§ **Prompt**:
Every line below must be copied as written, except for pictures.

§ **Source information**:

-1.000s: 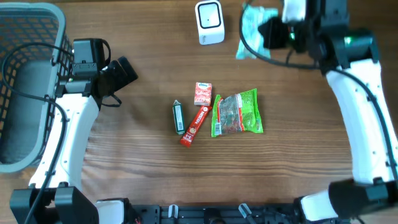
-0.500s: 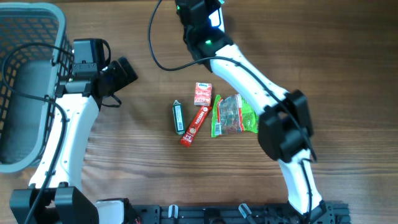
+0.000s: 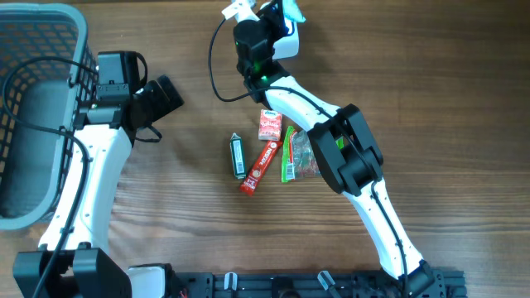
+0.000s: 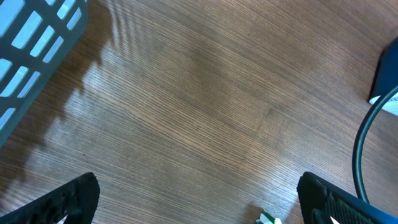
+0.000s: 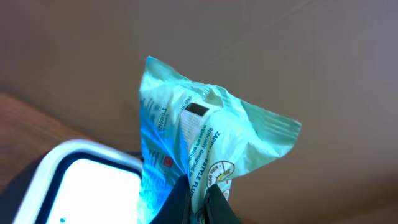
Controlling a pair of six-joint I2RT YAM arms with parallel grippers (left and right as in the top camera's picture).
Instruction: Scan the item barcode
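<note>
Right end effector (image 5: 194,202): shut tight, pinching the bottom edge of the teal packet (image 5: 199,143) between its dark fingertips
Teal packet: the item to scan, standing up out of the right end effector, clear of the table (image 4: 186,112); its crinkled top fans out to two corners, and the face with print and a small dark rectangle is turned to the wrist camera
Scanner (image 5: 81,183): white with rounded corners, just beside the right end effector, down and to the left of the packet in the wrist view; whether packet and scanner touch cannot be told
Left end effector (image 4: 199,205): jaws spread wide, holding nothing, with bare wood between the two fingertips
Basket (image 3: 50,33): grey mesh, close on the outer side of the left end effector, well apart from the right one
Cable (image 4: 364,143): dark, curving past the inner side of the left end effector
Red box (image 3: 269,124): flat on the table, nearer the robot than the right end effector, beside the right arm
Red stick (image 3: 258,165): lies slanted just past the red box, farther again from the right end effector
Green stick (image 3: 238,156): just beside the red stick, between the two end effectors
Green bag (image 3: 300,153): partly hidden under the right arm
</note>
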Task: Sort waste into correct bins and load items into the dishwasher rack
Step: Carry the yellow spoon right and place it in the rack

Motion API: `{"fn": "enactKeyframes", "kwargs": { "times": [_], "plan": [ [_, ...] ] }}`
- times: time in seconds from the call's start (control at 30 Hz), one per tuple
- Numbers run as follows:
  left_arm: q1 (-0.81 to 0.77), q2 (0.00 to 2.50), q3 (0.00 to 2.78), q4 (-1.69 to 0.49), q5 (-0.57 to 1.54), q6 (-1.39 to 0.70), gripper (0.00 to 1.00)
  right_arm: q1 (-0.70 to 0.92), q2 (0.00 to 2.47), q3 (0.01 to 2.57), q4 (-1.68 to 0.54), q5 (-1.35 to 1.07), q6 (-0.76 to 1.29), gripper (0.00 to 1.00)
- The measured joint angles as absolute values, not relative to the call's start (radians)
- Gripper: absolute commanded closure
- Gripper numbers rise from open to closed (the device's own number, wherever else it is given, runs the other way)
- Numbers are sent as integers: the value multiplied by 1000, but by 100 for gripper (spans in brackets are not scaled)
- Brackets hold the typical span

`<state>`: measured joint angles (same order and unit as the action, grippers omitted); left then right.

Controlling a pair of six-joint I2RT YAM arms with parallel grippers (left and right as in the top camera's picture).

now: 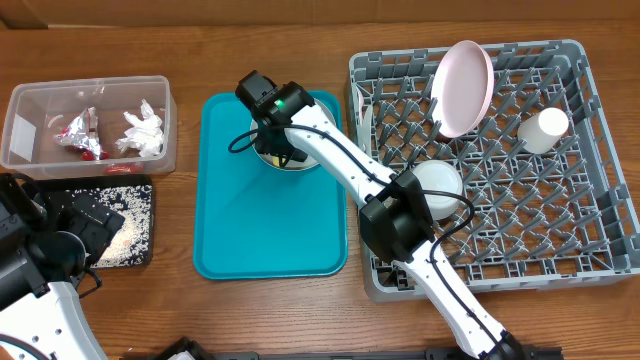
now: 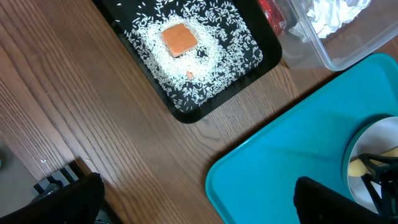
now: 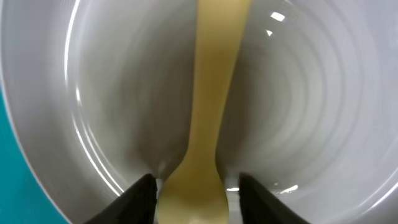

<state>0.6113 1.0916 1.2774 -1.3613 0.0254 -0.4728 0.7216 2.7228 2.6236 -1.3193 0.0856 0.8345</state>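
Observation:
A yellow spoon (image 3: pixel 214 93) lies in a grey-white bowl (image 3: pixel 311 93) on the teal tray (image 1: pixel 270 230). My right gripper (image 3: pixel 196 193) reaches down into that bowl (image 1: pixel 302 163), open, one finger on each side of the spoon's wide end, with a small gap on the right side. My left gripper (image 2: pixel 196 208) hangs wide open and empty over the table between the black tray (image 2: pixel 186 115) and the teal tray (image 2: pixel 280 174). The black tray holds white rice (image 2: pixel 205 62) and an orange cube (image 2: pixel 180 38). The clear tub (image 1: pixel 20 130) holds tissue (image 1: pixel 143 130) and red packets (image 1: pixel 82 135).
The grey dishwasher rack (image 1: pixel 590 150) at the right holds a pink plate (image 1: pixel 463 88) standing on edge, a white cup (image 1: pixel 543 130) and a pale bowl (image 1: pixel 437 188). My right arm stretches from the front edge across the rack's left corner to the teal tray.

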Motion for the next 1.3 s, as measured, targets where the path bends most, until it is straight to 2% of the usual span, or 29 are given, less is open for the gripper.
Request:
{"fn": "enactKeyframes", "kwargs": {
  "times": [0.1,0.37,0.43,0.5,0.63,1.03,1.3],
  "plan": [
    [611,1092,1277,-1361,25,-473,0,720,2724,2624,-1328,86,835,71],
    [611,1092,1277,-1361,25,-473,0,707,2724,2624,-1386,81,820,75],
    [611,1092,1277,-1361,25,-473,0,700,2724,2626,-1404,80,806,80],
    [611,1092,1277,-1361,25,-473,0,691,2724,2629,-1421,76,794,89],
    [611,1092,1277,-1361,25,-473,0,665,2724,2640,-1460,70,776,96],
    [611,1092,1277,-1361,25,-473,0,615,2701,2650,-1492,59,682,96],
    [611,1092,1277,-1361,25,-473,0,497,2441,2651,-1572,69,547,96]
  ]
}}
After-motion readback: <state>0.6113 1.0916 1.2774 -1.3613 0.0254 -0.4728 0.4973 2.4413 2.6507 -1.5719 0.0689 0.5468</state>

§ **Solution to this exercise**:
-1.000s: 
-0.500s: 
+0.000s: 
+0.000s: 
+0.000s: 
Controlling a pair of six-joint I2RT YAM arms with parallel grippers (left and right as in the top camera's picture).
Instruction: Scan the item barcode
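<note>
Right end effector (image 5: 194,202): shut tight, pinching the bottom edge of the teal packet (image 5: 199,143) between its dark fingertips
Teal packet: the item to scan, standing up out of the right end effector, clear of the table (image 4: 186,112); its crinkled top fans out to two corners, and the face with print and a small dark rectangle is turned to the wrist camera
Scanner (image 5: 81,183): white with rounded corners, just beside the right end effector, down and to the left of the packet in the wrist view; whether packet and scanner touch cannot be told
Left end effector (image 4: 199,205): jaws spread wide, holding nothing, with bare wood between the two fingertips
Basket (image 3: 50,33): grey mesh, close on the outer side of the left end effector, well apart from the right one
Cable (image 4: 364,143): dark, curving past the inner side of the left end effector
Red box (image 3: 269,124): flat on the table, nearer the robot than the right end effector, beside the right arm
Red stick (image 3: 258,165): lies slanted just past the red box, farther again from the right end effector
Green stick (image 3: 238,156): just beside the red stick, between the two end effectors
Green bag (image 3: 300,153): partly hidden under the right arm
</note>
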Task: Sort waste into correct bins and load items into the dishwasher rack
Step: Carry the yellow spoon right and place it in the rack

Motion API: `{"fn": "enactKeyframes", "kwargs": { "times": [_], "plan": [ [_, ...] ] }}`
- times: time in seconds from the call's start (control at 30 Hz), one per tuple
- Numbers run as follows:
  left_arm: q1 (-0.81 to 0.77), q2 (0.00 to 2.50), q3 (0.00 to 2.78), q4 (-1.69 to 0.49), q5 (-0.57 to 1.54), q6 (-1.39 to 0.70), gripper (0.00 to 1.00)
  right_arm: q1 (-0.70 to 0.92), q2 (0.00 to 2.47), q3 (0.01 to 2.57), q4 (-1.68 to 0.54), q5 (-1.35 to 1.07), q6 (-0.76 to 1.29), gripper (0.00 to 1.00)
- The measured joint angles as absolute values, not relative to the call's start (radians)
- Gripper: absolute commanded closure
- Gripper numbers rise from open to closed (the device's own number, wherever else it is given, runs the other way)
- Numbers are sent as integers: the value multiplied by 1000, but by 100 for gripper (spans in brackets are not scaled)
- Brackets hold the typical span

`<state>`: measured joint angles (same order and unit as the action, grippers omitted); left then right.

Controlling a pair of six-joint I2RT YAM arms with parallel grippers (left and right as in the top camera's picture).

now: 
now: 
now: 

<state>0.6113 1.0916 1.2774 -1.3613 0.0254 -0.4728 0.7216 2.7228 2.6236 -1.3193 0.0856 0.8345</state>
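Observation:
A yellow spoon (image 3: pixel 214 93) lies in a grey-white bowl (image 3: pixel 311 93) on the teal tray (image 1: pixel 270 230). My right gripper (image 3: pixel 196 193) reaches down into that bowl (image 1: pixel 302 163), open, one finger on each side of the spoon's wide end, with a small gap on the right side. My left gripper (image 2: pixel 196 208) hangs wide open and empty over the table between the black tray (image 2: pixel 186 115) and the teal tray (image 2: pixel 280 174). The black tray holds white rice (image 2: pixel 205 62) and an orange cube (image 2: pixel 180 38). The clear tub (image 1: pixel 20 130) holds tissue (image 1: pixel 143 130) and red packets (image 1: pixel 82 135).
The grey dishwasher rack (image 1: pixel 590 150) at the right holds a pink plate (image 1: pixel 463 88) standing on edge, a white cup (image 1: pixel 543 130) and a pale bowl (image 1: pixel 437 188). My right arm stretches from the front edge across the rack's left corner to the teal tray.
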
Motion for the next 1.3 s, as measured, targets where the path bends most, until it is straight to 2% of the usual span, or 29 are given, less is open for the gripper.
Request:
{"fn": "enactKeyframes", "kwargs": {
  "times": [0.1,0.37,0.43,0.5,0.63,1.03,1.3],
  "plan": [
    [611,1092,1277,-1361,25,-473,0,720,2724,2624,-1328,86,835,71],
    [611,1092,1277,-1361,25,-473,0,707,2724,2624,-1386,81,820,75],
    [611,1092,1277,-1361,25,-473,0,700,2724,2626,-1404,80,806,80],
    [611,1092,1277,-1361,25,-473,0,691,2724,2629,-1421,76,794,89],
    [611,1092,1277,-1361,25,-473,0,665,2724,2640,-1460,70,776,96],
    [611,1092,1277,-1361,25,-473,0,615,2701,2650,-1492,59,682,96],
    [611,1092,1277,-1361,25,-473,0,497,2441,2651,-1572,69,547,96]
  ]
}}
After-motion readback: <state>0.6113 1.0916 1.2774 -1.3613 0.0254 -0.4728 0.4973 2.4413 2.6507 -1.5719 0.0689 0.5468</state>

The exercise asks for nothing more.